WORK INSTRUCTIONS - The answer is to be the full listing, unchanged in every line.

GIVEN INFORMATION -
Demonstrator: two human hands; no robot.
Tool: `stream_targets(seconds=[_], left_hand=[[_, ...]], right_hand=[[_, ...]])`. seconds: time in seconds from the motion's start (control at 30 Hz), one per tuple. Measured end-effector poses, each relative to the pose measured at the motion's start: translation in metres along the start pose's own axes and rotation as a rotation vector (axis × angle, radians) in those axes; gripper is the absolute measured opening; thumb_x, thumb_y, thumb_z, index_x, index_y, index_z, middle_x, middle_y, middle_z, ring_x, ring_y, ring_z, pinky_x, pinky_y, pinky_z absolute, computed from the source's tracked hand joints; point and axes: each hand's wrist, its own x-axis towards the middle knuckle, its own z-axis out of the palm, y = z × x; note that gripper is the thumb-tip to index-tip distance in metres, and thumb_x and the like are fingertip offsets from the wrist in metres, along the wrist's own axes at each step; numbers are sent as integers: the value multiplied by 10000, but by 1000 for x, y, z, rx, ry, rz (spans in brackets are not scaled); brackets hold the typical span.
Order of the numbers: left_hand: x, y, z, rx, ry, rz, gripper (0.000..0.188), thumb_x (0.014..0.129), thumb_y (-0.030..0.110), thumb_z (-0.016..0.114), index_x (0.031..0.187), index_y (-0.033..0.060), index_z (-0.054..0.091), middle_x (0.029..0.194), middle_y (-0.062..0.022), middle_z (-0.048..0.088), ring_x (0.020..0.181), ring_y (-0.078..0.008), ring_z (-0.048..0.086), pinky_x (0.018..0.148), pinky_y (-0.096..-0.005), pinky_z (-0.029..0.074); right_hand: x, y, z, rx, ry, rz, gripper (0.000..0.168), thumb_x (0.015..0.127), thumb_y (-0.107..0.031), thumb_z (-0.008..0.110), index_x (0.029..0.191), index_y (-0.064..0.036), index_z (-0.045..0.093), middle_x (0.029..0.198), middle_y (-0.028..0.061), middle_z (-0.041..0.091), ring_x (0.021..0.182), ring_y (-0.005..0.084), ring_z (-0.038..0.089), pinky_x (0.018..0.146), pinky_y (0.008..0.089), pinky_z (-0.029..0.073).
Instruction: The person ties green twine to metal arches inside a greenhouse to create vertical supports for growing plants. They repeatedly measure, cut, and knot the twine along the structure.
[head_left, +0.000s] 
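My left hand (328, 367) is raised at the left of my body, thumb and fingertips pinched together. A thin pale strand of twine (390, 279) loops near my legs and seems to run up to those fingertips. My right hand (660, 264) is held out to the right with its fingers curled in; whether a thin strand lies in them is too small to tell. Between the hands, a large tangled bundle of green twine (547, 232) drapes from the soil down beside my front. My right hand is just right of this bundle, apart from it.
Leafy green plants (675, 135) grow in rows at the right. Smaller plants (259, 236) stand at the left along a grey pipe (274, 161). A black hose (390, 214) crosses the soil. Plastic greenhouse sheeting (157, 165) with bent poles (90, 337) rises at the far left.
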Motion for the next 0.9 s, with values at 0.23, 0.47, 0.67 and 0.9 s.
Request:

SOLUTION -
Demonstrator: two human hands; no robot.
Tool: `stream_targets(seconds=[_], left_hand=[[_, ...]], right_hand=[[_, ...]])`. seconds: time in seconds from the motion's start (control at 30 Hz), one per tuple. Measured end-effector poses, each relative to the pose measured at the motion's start: translation in metres along the start pose's own axes and rotation as a rotation vector (axis × angle, radians) in those axes; gripper is the absolute measured opening; thumb_x, thumb_y, thumb_z, index_x, index_y, index_z, middle_x, middle_y, middle_z, ring_x, ring_y, ring_z, pinky_x, pinky_y, pinky_z absolute, computed from the source's tracked hand joints; point and axes: each hand's wrist, its own x-axis towards the middle knuckle, its own z-axis out of the palm, y = z × x; note that gripper is the thumb-tip to index-tip distance in metres, and thumb_x and the like are fingertip offsets from the wrist in metres, along the wrist's own axes at each step; numbers are sent as integers: the value multiplied by 10000, but by 1000 for x, y, z, rx, ry, rz (spans in brackets are not scaled); brackets hold the typical span.
Order of the numbers: left_hand: x, y, z, rx, ry, rz, gripper (0.000..0.188), thumb_x (0.014..0.129), thumb_y (-0.030..0.110), thumb_z (-0.016..0.114), index_x (0.031..0.187), index_y (-0.033..0.060), index_z (-0.054..0.091), middle_x (0.029..0.194), middle_y (-0.062..0.022), middle_z (-0.048..0.088), ring_x (0.020..0.181), ring_y (-0.078..0.008), ring_z (-0.048..0.086), pinky_x (0.018..0.148), pinky_y (-0.096..-0.005), pinky_z (-0.029..0.074); right_hand: x, y, z, rx, ry, rz, gripper (0.000..0.168), thumb_x (0.015..0.127), thumb_y (-0.107..0.031), thumb_z (-0.008..0.110), index_x (0.029..0.191), index_y (-0.064..0.036), index_z (-0.045..0.093), middle_x (0.029..0.198), middle_y (-0.028..0.061), middle_z (-0.041..0.091), ring_x (0.021..0.182), ring_y (-0.005..0.084), ring_z (-0.038..0.089), pinky_x (0.018..0.146), pinky_y (0.008..0.089), pinky_z (-0.029..0.073).
Instruction: The person ties green twine to metal arches inside a greenhouse to create vertical supports for growing plants. They repeatedly measure, cut, and knot the twine along the structure.
[head_left, +0.000s] 
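My left hand (328, 367) is raised at the left of my body, thumb and fingertips pinched together. A thin pale strand of twine (390, 279) loops near my legs and seems to run up to those fingertips. My right hand (660, 264) is held out to the right with its fingers curled in; whether a thin strand lies in them is too small to tell. Between the hands, a large tangled bundle of green twine (547, 232) drapes from the soil down beside my front. My right hand is just right of this bundle, apart from it.
Leafy green plants (675, 135) grow in rows at the right. Smaller plants (259, 236) stand at the left along a grey pipe (274, 161). A black hose (390, 214) crosses the soil. Plastic greenhouse sheeting (157, 165) with bent poles (90, 337) rises at the far left.
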Motion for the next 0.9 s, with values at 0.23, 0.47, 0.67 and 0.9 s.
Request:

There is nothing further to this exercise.